In the case of In re Mallison, 36 Kan. 725, 14 Pac. 144, cited by the United States attorney, it was held that the waiver of a preliminary examination amounted to a waiver of the right to bail and also of the right to have the facts of the alleged offense examined into on a writ of habeas corpus.

The case of Benjamin v. State of Florida, 25 Fla. 675, 6 South. 433, also cited by the prosecution, correctly holds that, where a preliminary examination is waived by the prisoner and the waiver accepted by the magistrate, the prisoner is precluded thereafter from “asserting in any subsequent proceeding anything he could not have asserted if the examination had taken place, or, in other words, he is at least in the same situation as he' would be had an examination taken place; he cannot for his own advantage say that the examination did not take place, and on that ground attack the commitment which the magistrate may have adjudged. * * * ”

.In that case, however, it was distinctly held by the Supreme Court of Florida that the prisoner did not by waiving examination bar his right to apply for bail or to have a full inquiry .upon a writ of habeas corpus into the facts of the case. The Florida case is therefore not an authority in any respect for the position urged by the United States attorney and seems to me quite contrary to the views he urges. Indeed, I think it goes too far in apparently holding that after a waiver of examination the accused may on a writ of habeas corpus controvert facts which are stated in a complaint that is good upon its face.

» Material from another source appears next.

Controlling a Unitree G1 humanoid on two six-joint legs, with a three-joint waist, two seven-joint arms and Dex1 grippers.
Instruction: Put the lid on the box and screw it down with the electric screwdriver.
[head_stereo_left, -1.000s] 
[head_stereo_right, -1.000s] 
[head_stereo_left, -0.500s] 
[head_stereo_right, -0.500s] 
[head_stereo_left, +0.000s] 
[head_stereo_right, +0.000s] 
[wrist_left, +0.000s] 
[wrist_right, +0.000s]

The case of People ex rel. Perkins v. Moss, 187 N. Y. 410, 80 N. E. 383, 11 L. R. A. (N. S.) 528, 10 Ann. Cae. 309, correctly states the law. The court there said:

“If the information, which was laid before the magistrate, furnished no legal evidence of the commission of a crime by the relator, then he was illegally restrained of his liberty. If the facts shown did not warrant an inference by the magistrate of the existence of probable cause to believe that the crime charged had been committed, he was without jurisdiction to cause the arrest of the relator, and the latter was entitled to resort at once for his protection to the writ of habeas corpus. * * * He was not obliged to await an examination before the magistrate. The provision of the statute, in that respect, was for his benefit; in order that he might be informed of the charge and that he might have the opportunity to examine the witnesses and to make any statement in relation to the charge. • * * He could waive these proceedings, however, and immediately sue out the writs, that the legality pf his detention under arrest might be inquired into. * * * ”

The writ must be sustained, and the prisoner discharged.